ANCHORAGE, Alaska (AP) — Large airplanes and regional service certificates owned by Alaska’s RavnAir Group are expected to be purchased by a Southern California firm for $8 million.
Float Shuttle plans to take over six of the Dash-8 aircraft and two federal operating certificates owned by RavnAir’s services, Corvus and PenAir, Alaska Public Media reported Thursday.
The carriers flew passengers from Anchorage to the Aleutian Islands, the Kenai Peninsula and various rural Alaska destinations.
RavnAir cited the economic impact of the coronavirus when the company halted operations April 5, laying off staff and filing for bankruptcy protection.
The company previously operated more than 400 flights per day, using a fleet of 72 aircraft.
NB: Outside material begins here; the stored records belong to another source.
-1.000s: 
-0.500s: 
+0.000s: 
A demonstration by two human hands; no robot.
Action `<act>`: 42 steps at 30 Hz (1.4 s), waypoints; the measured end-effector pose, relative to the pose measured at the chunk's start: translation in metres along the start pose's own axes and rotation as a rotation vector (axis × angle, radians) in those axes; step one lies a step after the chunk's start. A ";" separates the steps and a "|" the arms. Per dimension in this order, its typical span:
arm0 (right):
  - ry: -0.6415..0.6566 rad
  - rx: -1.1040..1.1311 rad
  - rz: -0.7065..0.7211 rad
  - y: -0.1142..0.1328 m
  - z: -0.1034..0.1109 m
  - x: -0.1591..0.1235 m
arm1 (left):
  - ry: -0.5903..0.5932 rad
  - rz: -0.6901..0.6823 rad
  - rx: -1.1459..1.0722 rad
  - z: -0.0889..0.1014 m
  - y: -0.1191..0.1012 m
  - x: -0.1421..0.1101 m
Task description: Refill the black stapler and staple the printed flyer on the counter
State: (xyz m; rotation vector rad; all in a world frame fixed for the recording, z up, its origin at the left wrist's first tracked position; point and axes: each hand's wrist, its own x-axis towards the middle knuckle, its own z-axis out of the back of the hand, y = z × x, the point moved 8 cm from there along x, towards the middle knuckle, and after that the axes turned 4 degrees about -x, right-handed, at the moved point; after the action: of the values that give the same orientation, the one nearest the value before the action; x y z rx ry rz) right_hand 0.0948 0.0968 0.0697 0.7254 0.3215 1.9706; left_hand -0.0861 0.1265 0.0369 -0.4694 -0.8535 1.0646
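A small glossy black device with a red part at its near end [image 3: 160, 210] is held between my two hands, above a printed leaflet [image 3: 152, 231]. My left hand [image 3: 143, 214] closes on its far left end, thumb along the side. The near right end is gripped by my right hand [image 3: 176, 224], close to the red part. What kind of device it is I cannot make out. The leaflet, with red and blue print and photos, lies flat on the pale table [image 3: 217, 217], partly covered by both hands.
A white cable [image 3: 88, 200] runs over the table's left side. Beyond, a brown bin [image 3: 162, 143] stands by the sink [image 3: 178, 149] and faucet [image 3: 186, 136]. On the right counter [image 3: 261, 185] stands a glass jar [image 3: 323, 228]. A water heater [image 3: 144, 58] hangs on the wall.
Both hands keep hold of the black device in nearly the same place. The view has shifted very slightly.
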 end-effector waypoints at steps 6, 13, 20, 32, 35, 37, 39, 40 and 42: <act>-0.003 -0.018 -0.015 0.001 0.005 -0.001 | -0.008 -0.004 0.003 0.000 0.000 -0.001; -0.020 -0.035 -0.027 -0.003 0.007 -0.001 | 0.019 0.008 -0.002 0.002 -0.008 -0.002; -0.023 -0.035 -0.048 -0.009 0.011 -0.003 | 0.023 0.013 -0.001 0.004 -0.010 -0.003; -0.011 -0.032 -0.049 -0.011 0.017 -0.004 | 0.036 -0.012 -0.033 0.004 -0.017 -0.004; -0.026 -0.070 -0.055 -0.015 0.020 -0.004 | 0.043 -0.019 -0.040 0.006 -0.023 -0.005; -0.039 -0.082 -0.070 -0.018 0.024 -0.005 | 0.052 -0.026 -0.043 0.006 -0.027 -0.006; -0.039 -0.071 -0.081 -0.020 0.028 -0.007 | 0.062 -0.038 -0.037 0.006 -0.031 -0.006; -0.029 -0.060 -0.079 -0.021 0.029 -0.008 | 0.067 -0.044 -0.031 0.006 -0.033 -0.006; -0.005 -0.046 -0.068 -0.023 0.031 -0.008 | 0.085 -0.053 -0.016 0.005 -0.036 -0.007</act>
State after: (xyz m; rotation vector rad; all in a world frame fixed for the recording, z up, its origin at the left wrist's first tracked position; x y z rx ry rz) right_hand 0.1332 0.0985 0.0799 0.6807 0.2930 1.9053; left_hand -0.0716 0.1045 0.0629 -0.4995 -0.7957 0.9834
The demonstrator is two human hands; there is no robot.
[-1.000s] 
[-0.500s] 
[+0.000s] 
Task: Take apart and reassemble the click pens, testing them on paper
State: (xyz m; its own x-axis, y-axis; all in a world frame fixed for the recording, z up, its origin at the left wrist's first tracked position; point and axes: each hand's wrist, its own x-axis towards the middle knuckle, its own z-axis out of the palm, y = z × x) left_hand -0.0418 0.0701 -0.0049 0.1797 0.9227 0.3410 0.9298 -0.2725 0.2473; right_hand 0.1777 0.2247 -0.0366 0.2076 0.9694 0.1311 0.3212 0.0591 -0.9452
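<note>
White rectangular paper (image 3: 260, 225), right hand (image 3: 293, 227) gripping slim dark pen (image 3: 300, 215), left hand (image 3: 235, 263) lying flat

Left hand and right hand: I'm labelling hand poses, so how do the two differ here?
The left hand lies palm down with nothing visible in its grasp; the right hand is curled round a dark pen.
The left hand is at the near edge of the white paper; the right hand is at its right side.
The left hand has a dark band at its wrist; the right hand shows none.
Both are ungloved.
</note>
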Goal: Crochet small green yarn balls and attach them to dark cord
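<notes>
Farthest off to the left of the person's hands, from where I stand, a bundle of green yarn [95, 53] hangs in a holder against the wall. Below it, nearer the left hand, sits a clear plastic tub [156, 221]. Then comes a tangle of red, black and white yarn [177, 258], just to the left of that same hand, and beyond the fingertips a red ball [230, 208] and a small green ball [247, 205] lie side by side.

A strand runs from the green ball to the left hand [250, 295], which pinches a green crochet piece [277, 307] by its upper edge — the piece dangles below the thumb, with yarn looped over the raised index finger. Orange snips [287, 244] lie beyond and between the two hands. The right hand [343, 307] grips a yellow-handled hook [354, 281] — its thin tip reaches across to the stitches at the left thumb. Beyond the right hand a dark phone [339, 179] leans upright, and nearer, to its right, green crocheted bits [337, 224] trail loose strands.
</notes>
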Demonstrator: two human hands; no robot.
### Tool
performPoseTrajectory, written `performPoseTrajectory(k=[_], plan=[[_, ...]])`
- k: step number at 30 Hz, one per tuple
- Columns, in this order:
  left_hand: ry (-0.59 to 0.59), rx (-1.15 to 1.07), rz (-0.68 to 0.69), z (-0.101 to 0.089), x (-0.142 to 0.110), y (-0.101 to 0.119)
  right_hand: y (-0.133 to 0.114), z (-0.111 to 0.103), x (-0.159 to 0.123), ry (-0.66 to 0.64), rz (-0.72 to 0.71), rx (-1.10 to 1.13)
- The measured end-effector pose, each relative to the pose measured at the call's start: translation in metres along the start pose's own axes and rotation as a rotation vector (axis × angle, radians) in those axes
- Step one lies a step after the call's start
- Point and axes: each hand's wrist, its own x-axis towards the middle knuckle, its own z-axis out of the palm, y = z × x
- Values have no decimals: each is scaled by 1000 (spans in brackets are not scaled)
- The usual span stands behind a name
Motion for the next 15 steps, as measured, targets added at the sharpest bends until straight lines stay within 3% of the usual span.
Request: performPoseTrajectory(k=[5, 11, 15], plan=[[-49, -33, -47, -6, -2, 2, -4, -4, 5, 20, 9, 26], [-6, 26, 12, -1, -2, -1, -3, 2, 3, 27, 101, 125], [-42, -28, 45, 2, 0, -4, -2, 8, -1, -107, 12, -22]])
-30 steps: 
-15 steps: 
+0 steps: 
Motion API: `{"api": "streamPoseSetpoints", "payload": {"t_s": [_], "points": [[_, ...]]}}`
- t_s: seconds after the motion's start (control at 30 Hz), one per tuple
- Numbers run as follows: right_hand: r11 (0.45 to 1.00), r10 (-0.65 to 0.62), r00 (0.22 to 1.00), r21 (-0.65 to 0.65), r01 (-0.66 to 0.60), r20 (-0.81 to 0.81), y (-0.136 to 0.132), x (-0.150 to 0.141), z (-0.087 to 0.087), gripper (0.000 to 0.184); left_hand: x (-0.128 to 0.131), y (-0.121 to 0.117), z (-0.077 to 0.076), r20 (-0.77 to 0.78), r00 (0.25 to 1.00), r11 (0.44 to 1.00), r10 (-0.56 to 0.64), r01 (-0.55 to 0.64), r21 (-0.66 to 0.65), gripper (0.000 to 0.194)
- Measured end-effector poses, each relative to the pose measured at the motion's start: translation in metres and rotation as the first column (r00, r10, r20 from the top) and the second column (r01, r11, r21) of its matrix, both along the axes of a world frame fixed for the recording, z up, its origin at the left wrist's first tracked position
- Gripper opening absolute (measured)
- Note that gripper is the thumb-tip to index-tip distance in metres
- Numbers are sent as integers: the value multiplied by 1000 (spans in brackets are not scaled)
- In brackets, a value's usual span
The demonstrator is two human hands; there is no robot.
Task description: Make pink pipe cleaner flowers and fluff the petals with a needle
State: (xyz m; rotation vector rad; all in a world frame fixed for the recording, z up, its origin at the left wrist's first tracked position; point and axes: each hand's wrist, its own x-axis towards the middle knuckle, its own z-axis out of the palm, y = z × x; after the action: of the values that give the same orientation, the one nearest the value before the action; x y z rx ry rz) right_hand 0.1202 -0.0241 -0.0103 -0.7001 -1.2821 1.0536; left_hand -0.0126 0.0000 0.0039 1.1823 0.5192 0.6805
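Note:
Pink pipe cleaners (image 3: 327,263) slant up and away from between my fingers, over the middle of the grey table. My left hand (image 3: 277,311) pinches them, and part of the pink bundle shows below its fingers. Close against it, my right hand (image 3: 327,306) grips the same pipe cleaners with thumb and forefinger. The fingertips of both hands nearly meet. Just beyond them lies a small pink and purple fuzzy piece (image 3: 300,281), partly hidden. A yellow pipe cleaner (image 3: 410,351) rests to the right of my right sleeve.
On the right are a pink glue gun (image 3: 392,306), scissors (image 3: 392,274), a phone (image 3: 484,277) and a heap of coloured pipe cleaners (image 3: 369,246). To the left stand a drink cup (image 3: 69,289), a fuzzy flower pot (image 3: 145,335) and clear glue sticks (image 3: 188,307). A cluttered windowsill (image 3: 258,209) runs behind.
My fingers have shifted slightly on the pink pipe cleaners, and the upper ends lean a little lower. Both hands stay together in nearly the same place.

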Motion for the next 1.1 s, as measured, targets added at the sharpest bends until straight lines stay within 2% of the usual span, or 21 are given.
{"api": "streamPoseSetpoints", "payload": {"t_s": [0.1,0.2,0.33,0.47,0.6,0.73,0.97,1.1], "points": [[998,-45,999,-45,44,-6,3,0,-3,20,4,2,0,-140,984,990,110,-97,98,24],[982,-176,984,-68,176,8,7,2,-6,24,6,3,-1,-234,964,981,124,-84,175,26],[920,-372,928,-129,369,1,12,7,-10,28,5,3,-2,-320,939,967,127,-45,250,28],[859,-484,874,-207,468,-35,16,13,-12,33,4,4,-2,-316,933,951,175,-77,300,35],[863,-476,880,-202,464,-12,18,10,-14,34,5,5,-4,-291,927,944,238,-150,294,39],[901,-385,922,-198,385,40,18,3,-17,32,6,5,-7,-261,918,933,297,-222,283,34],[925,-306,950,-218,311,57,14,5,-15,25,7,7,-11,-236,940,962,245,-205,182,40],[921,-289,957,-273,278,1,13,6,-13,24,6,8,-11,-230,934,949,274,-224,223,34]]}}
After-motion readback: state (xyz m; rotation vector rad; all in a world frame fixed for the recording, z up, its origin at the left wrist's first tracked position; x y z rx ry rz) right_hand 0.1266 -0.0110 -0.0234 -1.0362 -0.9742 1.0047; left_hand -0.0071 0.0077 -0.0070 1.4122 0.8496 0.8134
After the coronavirus outbreak, passenger traffic dropped more than 90%.
“This is a way for us to do what we had hoped to do which is be able to resume Part 121 operations in the state of Alaska and get employees rehired,” RavnAir attorney Jane Kim said after a bankruptcy hearing Thursday.
Float Shuttle plans to take advantage of a $31.6 million payroll support loan the federal government offered to a RavnAir successor, Kim said.
The $8 million price is far below the $19 million RavnAir set as a minimum bid at a failed auction for the certificates and nine Dash-8 planes.
Kim did not release details of when Float Shuttle plans to resume Alaska service.
Float Shuttle, which stands for “FLy Over All Traffic,” operates commuter service for Southern California drivers hoping to avoid traffic by flying on the company’s Cessna Caravans. Monthly subscriptions cost $1,250, the company’s website said.